Revenues in 2019 increased 6.4%, down from 7.7% the prior year. Most of the decline was attributable to a sharp decline in mergers. In 2019, mergers accounted for a still robust 16% of revenue growth but was 23% of growth in 2018 and an extraordinary 39% in 2017. So, factoring out mergers, organic growth in 2019 was 5.4% compared to 5.8% in the prior year, making the decline in revenue growth unremarkable. Remember, we are reporting on 2019, before the “Year of Covid.” Back then, revenue growth was obtainable but challenging for most firms. Firms continued to struggle finding staff to fuel their growth, so their business development efforts were not operating full throttle because they were working close to capacity. Also, firms’ leadership was been stretched thin, with them at times too busy to lead.
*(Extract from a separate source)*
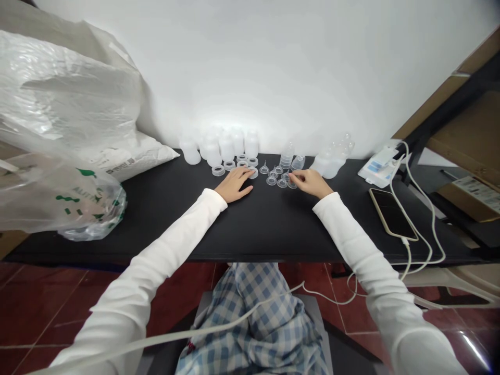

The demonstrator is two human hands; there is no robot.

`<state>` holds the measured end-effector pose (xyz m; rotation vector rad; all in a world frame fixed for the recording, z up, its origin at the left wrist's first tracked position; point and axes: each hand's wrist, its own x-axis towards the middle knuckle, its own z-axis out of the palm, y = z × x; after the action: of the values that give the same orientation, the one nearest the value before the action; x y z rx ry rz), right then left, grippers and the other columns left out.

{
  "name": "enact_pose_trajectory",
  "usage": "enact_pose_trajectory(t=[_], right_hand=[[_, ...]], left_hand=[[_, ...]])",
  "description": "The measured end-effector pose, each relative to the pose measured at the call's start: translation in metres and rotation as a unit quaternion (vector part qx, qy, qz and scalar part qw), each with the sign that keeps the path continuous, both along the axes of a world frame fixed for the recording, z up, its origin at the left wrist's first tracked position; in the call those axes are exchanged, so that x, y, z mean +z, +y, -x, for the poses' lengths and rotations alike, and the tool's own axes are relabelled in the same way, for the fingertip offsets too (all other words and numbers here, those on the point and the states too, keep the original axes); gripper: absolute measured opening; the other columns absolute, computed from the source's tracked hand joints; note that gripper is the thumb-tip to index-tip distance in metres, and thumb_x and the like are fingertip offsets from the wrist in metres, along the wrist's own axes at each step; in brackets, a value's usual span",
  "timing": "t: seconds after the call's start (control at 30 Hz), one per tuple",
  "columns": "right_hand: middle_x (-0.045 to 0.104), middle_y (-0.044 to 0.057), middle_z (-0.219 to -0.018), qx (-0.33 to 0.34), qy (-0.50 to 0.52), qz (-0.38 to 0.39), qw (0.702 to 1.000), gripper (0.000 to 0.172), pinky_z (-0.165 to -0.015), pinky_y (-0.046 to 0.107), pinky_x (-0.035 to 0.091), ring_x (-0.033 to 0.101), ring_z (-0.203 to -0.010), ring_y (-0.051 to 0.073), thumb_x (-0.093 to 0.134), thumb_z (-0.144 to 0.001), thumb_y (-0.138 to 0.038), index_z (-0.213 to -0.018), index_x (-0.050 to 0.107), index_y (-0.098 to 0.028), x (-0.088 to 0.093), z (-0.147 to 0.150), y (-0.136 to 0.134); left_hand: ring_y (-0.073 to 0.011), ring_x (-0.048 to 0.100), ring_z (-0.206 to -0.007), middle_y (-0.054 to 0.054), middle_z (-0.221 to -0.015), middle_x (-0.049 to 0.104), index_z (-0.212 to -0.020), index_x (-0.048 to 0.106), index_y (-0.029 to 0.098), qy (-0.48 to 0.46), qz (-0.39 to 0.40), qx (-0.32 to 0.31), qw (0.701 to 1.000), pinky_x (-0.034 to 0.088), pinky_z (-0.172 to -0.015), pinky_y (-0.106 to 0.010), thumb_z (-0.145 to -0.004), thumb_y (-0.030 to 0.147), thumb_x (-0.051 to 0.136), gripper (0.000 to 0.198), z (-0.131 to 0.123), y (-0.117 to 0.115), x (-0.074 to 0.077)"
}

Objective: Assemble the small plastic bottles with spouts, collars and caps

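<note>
My left hand (235,184) rests with spread fingers on the black table, its fingertips at a translucent ring (253,172) among several similar rings. White bottles (212,151) stand in a group behind them. My right hand (308,182) is closed, thumb and index finger together at the right edge of a cluster of clear nipples (271,180); what it pinches is too small to make out. Behind that cluster, a stack of clear caps (287,155) stands beside a tilted clear cap (298,162). More bottles with clear tops (330,159) are grouped farther right, near the wall.
Large white plastic bags (78,99) and a clear printed bag (86,200) cover the table's left end. On the right lie a phone (392,213) with a looping white cable (433,208) and a blue-and-white packet (378,165). A cardboard box (471,195) sits on a shelf.
</note>
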<state>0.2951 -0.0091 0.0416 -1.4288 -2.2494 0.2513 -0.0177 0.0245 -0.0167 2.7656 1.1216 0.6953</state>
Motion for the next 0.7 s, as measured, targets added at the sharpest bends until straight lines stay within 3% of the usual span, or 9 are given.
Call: enact_pose_trajectory(t=[0.23,0.47,0.6,0.7], right_hand=[[0.064,0.003,-0.062,-0.025,-0.035,0.057,0.997,0.042,-0.066,0.029,0.035,0.055,-0.060,0.016,0.042,-0.096,-0.045,-0.072,0.066,-0.020,0.000,-0.002,0.003],[0.063,0.003,-0.069,-0.085,-0.073,0.006,0.994,0.027,-0.061,0.029,0.032,0.054,-0.061,0.017,0.049,-0.095,-0.044,-0.084,0.060,-0.021,-0.005,-0.005,0.006],[0.060,0.001,-0.070,-0.066,-0.056,0.007,0.996,0.021,-0.059,0.028,0.034,0.054,-0.060,0.017,0.058,-0.090,-0.041,-0.097,0.058,-0.022,-0.008,-0.010,0.009],[0.057,0.000,-0.069,-0.050,-0.056,-0.004,0.997,0.018,-0.057,0.028,0.034,0.052,-0.060,0.017,0.058,-0.087,-0.034,-0.101,0.056,-0.022,-0.010,-0.015,0.012]], left_hand=[[-0.0316,0.050,-0.137,-0.018,-0.135,0.059,-0.130,0.058,0.015,-0.028,0.002,-0.045,0.999,0.040,-0.116,-0.052,-0.096,0.034,0.051,0.040,-0.002,-0.005,0.008],[-0.0296,0.056,-0.128,-0.016,-0.130,0.062,-0.095,0.057,0.018,-0.064,0.034,-0.072,0.995,0.044,-0.109,-0.047,-0.093,0.038,0.055,0.020,-0.004,-0.005,0.010],[-0.0292,0.060,-0.121,-0.015,-0.121,0.066,-0.089,0.055,0.019,-0.086,0.045,-0.067,0.993,0.045,-0.105,-0.046,-0.092,0.037,0.056,0.018,-0.005,-0.006,0.010],[-0.0279,0.063,-0.116,-0.013,-0.118,0.068,-0.091,0.057,0.019,-0.154,0.068,-0.042,0.985,0.045,-0.104,-0.045,-0.090,0.038,0.060,0.019,-0.007,-0.009,0.010]])
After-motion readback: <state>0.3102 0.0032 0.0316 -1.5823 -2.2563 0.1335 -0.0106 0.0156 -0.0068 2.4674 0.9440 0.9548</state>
Profits increased nicely. Income per (equity) partner (IPP), CPA firms’ flawed but best available measure of profitability, rose 6.9% to $497,000 for multi-partner firms with revenue over $2M. It’s amazing that this figure is just a hair below the $500K mark. Few partners ever thought they would earn this kind of money when they started their careers. The increase is attributable to (a) increased revenue, (b) fee increases, (c) a continuing trend of staff-partner ratios increasing, (d) an increase in consulting which is generally more profitable than traditional CPA services and (e) profitability from mergers. Part of the staff-partner ratio increase results from a continuing trend of holding the equity partner headcount steady despite revenue increases and the retirement of partners.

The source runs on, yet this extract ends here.